515 These columns are intended to be temporary - Equal Justice Initiative is asking
516 representatives of each of the counties to come and claim their monument and
517 establish a memorial on home ground. The goal, therefore, is that social and historic
518 reconciliation become visible in the landscape surrounding the monument.
519 An important conclusion to draw from this is that embodied experience and
520 embodied meaning is only a pre-condition, only one aspect of the entire story of what
521 makes a memorial architecture. Undoubtedly, as exemplified in previous section, the
522 strong emotional and bodily experiences can be crucial triggers and essential
523 elements in telling the story. However, as evidenced through the history of heritage
524 architecture, this should be understood as an advantage—because it is the nature of
525 architectural meaning and memory as being linked to the body’s capacities of
526 experience-from-interaction and the remembering-in-the-now, that ensures that
527 architectural design and visitors’ engagement with memorial spaces remain a
528 playground for imagination and reinvention.
529
530 5. Conclusion
531 In this paper, we have outlined a framework based on the enactive-embodied
532 approach to cognition how to think about memory- and meaning making in
533 architecture as originating in embodied spatial experiences. Accordingly, our aim in
534 this chapter was to discuss the implications of conceiving cognition as enactive,
535 embodied, affective, situated, and extended in three ways.

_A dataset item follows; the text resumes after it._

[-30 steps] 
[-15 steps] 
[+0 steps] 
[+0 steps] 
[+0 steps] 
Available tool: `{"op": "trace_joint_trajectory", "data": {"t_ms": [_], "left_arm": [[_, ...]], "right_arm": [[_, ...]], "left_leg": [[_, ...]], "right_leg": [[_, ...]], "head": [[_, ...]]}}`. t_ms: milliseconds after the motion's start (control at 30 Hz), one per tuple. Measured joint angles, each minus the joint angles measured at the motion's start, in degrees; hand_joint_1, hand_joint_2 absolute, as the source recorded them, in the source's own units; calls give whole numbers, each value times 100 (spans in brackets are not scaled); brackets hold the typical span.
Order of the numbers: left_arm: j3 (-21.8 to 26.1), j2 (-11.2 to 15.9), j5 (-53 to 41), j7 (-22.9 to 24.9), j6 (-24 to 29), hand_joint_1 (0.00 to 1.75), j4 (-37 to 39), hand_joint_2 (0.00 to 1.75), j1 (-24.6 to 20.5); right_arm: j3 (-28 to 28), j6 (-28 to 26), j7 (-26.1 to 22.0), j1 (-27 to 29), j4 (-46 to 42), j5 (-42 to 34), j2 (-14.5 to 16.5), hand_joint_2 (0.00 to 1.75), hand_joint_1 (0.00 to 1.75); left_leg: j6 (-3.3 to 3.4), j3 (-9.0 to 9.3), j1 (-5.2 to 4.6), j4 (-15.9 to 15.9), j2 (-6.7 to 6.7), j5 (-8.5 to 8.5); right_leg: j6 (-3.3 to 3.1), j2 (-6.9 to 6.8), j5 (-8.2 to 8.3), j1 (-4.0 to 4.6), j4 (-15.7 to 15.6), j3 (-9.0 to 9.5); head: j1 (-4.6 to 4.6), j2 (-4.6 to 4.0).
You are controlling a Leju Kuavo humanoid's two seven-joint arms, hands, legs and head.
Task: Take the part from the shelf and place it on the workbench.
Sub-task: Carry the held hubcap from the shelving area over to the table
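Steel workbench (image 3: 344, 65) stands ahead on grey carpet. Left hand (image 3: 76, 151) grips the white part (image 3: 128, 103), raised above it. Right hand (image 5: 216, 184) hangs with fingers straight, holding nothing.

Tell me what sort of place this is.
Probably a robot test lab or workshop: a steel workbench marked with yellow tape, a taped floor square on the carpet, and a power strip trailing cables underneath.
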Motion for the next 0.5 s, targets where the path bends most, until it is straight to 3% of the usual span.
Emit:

536 Firstly, that architectural experience always becomes meaningful “from within”
537 i.e., through our bodily interactions with the environment and it is inherently
538 affective. In that sense, it is possible to argue that architectural meaning and
539 memorial narrative is always understood in an open-ended, remembering-in-the-
540 now, process. Secondly, that design strategy like “affective architecture” by
541 influencing visitors’ bodily and emotional responses through a variety of spatial
542 cues and directing of attention, can also affect one’s sense of self, as well as
543 individual and collective memories and identities—which are all interlinked by
544 virtue of human embodiment. Thirdly, because architectural environments provide
545 us with cultural affordances, there is a need to be cautious in the design of emphasis
546 on embodied experience and atmospheres, in the light of implicit political, social,
547 economic narratives imbuing the built spaces.
548 Therefore, with the enactive-embodied perspective in mind, we argue for thinking
549 about the embodied experience of architecture as an open-ended playground, whose
550 power of triggering emotional responses is both a source of understanding the
551 scripted (designed) narrative as well as a place for reinvention and necessary
552 flexibility of heritage architecture in the fast-changing times.